И в номер впереди Шермана вошел уже распоясанный, с шашкой и портупеей в руках, без шапки, худой, чуть сутулый застенчивый человек с черным чубом и черными накрученными усами. Чем-то он походил на брата Сашу.
— А мы проводили до извозчика капитана Степанова. Домой, к жене Наталье Александровне рвется очень! — как бы оправдываясь, говорил этот человек, пока шел ко мне.
16
Мы поздоровались. Ладонь его оказалась небольшой и жесткой, с длинными чуткими пальцами. И подал он мне руку как-то деликатно, словно большому начальнику — с тем отличием, что без подобострастия. На некоторое время гвалт смолк. Надо полагать, все знали нашу историю и сейчас преисполнились ожиданием чего-то любопытного. Мы оба это почувствовали. Мы оба друг с другом поздоровались и остановились, не зная что делать далее — то ли что-то сказать, то ли еще что-то. Не выдержал хорунжий Василий.
— Эка вы, братки-татки! — в огорчении вскричал он. — Да разве же так встречаются! А хватай их, казаки, — и айда, протащим их на руках по гостинице, героев!
— Стоять! — успел растопыриться Томлин, а уже нас обоих смяли в охапку и выдернули вверх на руки.

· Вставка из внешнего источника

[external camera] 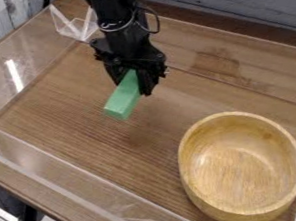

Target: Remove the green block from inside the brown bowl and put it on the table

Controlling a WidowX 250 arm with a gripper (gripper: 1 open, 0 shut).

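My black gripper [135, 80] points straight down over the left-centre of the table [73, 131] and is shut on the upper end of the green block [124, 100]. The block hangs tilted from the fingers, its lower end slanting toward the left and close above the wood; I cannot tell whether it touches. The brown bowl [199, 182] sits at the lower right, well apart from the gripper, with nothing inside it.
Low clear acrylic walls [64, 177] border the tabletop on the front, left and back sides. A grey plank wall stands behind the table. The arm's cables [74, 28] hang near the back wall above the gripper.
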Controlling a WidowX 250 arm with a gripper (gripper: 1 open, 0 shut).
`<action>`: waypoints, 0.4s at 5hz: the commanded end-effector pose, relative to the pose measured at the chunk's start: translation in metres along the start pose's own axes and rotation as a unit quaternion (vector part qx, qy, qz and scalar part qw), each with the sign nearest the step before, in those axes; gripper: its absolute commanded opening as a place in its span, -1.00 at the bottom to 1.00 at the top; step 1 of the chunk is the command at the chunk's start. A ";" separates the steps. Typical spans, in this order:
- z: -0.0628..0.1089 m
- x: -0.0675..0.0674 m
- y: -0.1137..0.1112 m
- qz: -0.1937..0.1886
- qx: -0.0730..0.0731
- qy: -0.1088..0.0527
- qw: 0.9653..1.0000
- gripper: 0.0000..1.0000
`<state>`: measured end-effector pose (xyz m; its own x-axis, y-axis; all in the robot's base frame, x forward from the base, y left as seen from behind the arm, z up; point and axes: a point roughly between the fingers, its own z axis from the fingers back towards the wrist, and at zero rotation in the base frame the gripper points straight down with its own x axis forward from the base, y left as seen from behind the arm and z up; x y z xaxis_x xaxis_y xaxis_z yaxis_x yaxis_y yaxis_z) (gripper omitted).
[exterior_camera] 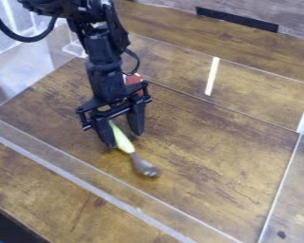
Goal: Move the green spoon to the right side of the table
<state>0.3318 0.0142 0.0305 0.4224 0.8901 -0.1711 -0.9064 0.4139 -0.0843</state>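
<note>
1 spoon [126, 148], lying on the table [199, 157], left of the middle of the view and a bit below mid-height. Bowl points to the lower right; handle end points to the upper left, in under the gripper [121, 134]. Long axis runs diagonal, upper left to lower right, nearer to up-down in the view than to side-to-side. Handle yellow-green, bowl shiny silver metal. Upper end of the handle partly hidden by the gripper. Bowl fully visible, well apart from the fingers.

Gripper: 1, black, on 1 arm [98, 38] coming in from the top left, reaching down. 2 fingers, standing apart, handle end between them. Hand reads as released, not clenched: gap shows between the handle and the finger on the view's right. Handle right beside the other finger; contact there can't be told.

Mushroom [133, 80]: 1, mostly hidden behind the gripper, only a bit of red and pale showing, above the spoon in the view, apart from it. Its pointing direction can't be told.

Table: 1, brown wood grain, worn, with low clear walls [85, 183] around it. White strip [213, 76]: 1, upright in the view, upper right. Black panel [237, 14]: 1, near the top edge.
</note>
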 end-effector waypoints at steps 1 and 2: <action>0.019 0.002 -0.012 -0.018 -0.021 -0.023 0.999 -1.00; 0.030 -0.005 -0.018 -0.051 -0.015 -0.032 0.998 -1.00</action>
<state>0.3376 0.0135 0.0392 0.4893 0.8605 -0.1421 -0.8721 0.4843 -0.0705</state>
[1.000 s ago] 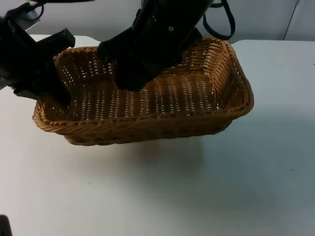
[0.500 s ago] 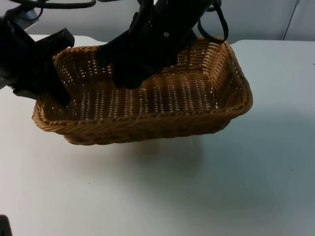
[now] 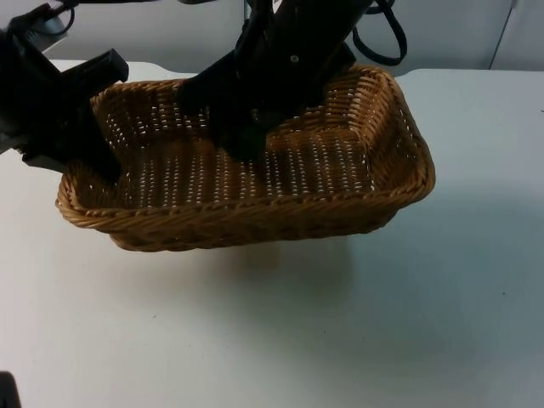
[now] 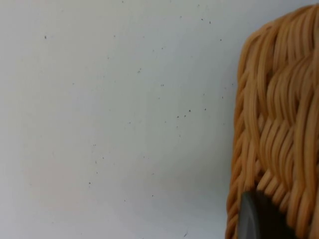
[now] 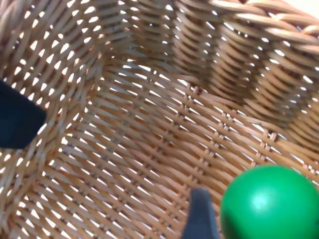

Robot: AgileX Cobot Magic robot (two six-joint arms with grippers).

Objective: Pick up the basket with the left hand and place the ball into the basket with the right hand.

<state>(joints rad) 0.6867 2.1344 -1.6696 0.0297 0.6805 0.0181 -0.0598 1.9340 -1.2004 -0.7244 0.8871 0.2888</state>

— Ура! — закричал хорунжий Василий, оставаясь в качестве командира в стороне.
— Ура! — закричали все остальные.
Чего-либо складного разобрать было невозможно. Я то ли лежал, то ли сидел, или, вернее, и лежал, и сидел, причем, когда лежал, то неизменно вверх ногами, а когда сидел, то обязательно криво. Все кричали от восторга и одновременно кричали друг другу всякие подсказки, чтобы меня выровнять и не уронить. Кажется, лучше было Томлину. Я изловчился посмотреть на него. Он сидел на плечах двоих своих товарищей, поддерживаемый со всех сторон другими, и, кажется, его главной заботой было не зацепить кого-либо ножнами, и он вздевал их над собой, отчего, равно же мне, чувствовал себя неуверенно и искал равновесия. Каково было выражение моего лица, я не знаю. А сотник Томлин, постигнув бесполезность сопротивления, пытался играть роль и изображать полную безмятежность и даже удовольствие, будто пребывал на старой смирной кобылешке, сонно трясущей его по бутаковской поскотине. Однако хуже стало ему на лестнице. Если мне, более лежащему, нежели сидевшему, на лестнице стало комфортнее, так как впереди идущие опустились ниже, отчего ниже опустились и мои ноги, то он, сидящий на двух своих товарищах, едва не сверзился, так как ступать они стали вразнобой. Однако и в этом случае роли он не оставил, продолжил изображать безмятежность, чем замечательно выказал свой характер, о котором еще Самойла Василич на заставе выразился несколько причудливо, если не сказать иначе. Считая, сколько раз отвечает на турецкие выстрелы он, Томлин, казаки судили его.
— Ему ведь тяжело лишка-то патронов таскать! — сказал старший урядник Трапезников.
— Он лишка-то не перднет, не только не выстрелит! — поддержал его Самойла Василич.
И сейчас в его выдержке мне пришлось удостовериться воочию.
Нас протащили по коридорам, вынесли на улицу, по пути захватывая едва ли не всех встречных и выглянувших из номеров на шум. Все спрашивали о причине нашего ликования. И всем вперебой казаки отвечали. Но, кажется, ни до кого смысл толком не дошел. Громче всех старался хорунжий Василий. Но в натуге восторга отвечал он коротко и невразумительно.